Exercise objective: From the entries below, gather every line containing the string "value".
== Segment start ==
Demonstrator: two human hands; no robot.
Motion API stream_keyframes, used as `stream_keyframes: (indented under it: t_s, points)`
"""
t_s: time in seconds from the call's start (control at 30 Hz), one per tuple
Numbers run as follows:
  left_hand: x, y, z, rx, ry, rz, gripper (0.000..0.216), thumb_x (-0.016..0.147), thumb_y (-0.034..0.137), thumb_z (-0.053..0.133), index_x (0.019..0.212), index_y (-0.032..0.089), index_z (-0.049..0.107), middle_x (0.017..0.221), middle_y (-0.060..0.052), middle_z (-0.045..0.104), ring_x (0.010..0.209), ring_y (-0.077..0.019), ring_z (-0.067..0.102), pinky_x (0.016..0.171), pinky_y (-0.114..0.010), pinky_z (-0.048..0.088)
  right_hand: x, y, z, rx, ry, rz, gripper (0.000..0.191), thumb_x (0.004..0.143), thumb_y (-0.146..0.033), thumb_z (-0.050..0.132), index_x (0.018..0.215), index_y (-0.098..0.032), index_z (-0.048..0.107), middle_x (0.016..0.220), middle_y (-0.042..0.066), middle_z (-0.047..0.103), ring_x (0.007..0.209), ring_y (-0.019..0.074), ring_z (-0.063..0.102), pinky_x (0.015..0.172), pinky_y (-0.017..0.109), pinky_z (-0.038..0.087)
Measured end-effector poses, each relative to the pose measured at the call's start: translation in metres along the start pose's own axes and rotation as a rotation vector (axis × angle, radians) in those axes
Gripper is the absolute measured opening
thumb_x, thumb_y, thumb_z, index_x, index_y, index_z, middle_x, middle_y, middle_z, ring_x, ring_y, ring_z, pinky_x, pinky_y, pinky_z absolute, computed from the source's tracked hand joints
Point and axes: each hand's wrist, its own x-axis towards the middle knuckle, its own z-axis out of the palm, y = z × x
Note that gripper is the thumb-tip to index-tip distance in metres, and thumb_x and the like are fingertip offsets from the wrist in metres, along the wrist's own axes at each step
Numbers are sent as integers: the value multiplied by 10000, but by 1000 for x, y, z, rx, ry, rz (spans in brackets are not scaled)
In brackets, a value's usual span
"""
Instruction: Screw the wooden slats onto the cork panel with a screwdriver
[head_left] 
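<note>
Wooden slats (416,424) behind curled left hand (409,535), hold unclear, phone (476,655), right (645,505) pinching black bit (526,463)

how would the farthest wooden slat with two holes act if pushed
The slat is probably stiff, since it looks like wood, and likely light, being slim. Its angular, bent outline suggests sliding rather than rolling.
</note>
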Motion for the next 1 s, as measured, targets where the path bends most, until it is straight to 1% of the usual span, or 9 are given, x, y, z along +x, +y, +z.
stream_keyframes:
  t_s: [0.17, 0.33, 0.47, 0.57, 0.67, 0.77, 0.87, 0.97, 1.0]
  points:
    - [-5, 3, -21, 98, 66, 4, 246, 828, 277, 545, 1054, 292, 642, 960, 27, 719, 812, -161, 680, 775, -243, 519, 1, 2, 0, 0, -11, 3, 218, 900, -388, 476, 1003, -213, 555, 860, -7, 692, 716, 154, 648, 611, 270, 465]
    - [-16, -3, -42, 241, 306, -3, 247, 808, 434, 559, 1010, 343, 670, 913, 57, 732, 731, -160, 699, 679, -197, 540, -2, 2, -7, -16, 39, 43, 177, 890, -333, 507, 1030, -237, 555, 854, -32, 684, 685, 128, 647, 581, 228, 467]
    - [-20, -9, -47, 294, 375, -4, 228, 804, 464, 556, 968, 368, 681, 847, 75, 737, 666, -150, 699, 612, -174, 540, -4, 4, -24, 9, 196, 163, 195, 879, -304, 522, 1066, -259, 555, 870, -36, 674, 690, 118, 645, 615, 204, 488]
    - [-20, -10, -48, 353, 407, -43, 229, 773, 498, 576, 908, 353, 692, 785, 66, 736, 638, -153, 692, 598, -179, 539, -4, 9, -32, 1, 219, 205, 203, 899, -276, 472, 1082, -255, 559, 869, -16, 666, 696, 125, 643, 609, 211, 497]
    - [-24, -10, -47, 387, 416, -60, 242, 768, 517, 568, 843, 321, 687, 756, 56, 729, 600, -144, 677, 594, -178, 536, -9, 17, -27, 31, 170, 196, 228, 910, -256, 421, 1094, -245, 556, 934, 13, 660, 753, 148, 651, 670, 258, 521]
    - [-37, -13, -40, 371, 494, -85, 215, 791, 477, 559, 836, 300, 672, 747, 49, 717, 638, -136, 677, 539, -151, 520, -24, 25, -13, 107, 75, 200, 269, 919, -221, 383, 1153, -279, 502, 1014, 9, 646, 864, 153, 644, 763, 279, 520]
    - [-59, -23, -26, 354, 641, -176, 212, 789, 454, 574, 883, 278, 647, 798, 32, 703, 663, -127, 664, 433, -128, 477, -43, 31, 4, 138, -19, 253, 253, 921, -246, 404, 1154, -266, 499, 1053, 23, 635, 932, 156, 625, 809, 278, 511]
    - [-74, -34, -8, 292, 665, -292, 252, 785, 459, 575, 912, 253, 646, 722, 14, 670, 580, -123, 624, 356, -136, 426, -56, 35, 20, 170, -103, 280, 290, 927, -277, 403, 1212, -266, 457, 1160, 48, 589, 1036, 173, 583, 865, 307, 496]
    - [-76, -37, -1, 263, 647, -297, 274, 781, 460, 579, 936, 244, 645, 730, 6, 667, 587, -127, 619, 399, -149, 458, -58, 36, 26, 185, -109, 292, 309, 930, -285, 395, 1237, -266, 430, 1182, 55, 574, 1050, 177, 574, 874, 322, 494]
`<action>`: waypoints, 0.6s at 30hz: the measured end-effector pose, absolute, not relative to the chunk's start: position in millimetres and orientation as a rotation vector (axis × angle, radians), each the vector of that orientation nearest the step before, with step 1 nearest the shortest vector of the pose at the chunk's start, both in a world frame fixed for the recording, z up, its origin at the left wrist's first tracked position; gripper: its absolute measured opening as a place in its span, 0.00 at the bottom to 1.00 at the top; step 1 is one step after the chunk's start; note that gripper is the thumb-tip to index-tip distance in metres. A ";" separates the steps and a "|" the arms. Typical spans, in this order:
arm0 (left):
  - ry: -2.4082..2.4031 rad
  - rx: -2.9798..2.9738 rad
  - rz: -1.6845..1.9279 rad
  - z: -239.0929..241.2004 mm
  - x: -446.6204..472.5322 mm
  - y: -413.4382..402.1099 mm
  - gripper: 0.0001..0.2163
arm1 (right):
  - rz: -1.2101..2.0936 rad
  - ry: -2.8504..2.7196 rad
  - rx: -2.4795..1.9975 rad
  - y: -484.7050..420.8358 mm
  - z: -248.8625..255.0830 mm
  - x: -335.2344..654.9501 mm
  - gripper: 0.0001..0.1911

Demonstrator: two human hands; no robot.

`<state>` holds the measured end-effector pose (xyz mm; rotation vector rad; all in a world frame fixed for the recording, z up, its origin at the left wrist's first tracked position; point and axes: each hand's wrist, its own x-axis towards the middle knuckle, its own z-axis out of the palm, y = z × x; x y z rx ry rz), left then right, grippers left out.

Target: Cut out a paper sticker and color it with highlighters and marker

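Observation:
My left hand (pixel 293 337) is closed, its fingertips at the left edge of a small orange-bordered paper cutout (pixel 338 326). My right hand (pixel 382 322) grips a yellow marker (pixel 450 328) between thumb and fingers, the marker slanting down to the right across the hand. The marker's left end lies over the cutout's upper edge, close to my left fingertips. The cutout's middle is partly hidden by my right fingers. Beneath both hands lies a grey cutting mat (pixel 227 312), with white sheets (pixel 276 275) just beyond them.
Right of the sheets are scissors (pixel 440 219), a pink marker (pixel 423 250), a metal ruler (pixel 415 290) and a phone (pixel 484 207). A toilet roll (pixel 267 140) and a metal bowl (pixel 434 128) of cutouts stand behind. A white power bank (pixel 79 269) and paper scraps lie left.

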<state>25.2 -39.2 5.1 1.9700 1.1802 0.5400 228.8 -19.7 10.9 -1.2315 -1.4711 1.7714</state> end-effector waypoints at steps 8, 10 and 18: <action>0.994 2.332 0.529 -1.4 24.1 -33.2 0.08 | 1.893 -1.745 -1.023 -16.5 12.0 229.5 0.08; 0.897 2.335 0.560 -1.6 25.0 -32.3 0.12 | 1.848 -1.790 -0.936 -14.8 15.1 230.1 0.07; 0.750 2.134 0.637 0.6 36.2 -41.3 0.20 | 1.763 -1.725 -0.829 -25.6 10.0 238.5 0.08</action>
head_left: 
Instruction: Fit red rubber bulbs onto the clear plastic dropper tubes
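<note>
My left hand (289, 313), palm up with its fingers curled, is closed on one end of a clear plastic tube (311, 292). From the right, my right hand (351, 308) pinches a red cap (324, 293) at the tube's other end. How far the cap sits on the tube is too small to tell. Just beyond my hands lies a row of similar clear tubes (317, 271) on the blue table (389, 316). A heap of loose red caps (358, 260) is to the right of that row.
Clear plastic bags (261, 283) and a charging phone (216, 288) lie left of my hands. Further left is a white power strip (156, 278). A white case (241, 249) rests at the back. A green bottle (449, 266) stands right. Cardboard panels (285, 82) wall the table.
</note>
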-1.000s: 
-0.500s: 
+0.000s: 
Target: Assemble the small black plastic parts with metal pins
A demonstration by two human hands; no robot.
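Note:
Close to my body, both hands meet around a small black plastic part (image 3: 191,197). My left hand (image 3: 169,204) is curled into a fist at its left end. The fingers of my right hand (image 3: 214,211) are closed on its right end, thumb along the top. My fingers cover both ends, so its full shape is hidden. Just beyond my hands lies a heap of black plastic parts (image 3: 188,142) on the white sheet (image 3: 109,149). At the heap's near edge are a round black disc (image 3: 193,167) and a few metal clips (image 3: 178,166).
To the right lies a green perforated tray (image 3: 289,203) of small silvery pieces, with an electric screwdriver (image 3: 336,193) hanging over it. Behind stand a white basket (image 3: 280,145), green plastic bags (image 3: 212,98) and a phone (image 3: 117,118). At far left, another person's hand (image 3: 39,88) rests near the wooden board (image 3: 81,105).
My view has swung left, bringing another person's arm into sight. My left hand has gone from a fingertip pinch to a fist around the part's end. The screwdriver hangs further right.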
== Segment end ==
Written answer:
Numbers are sent as integers: the value multiplied by 10000, but by 1000 for x, y, z, rx, ry, rz (spans in brackets are not scaled)
In brackets, a value's usual span

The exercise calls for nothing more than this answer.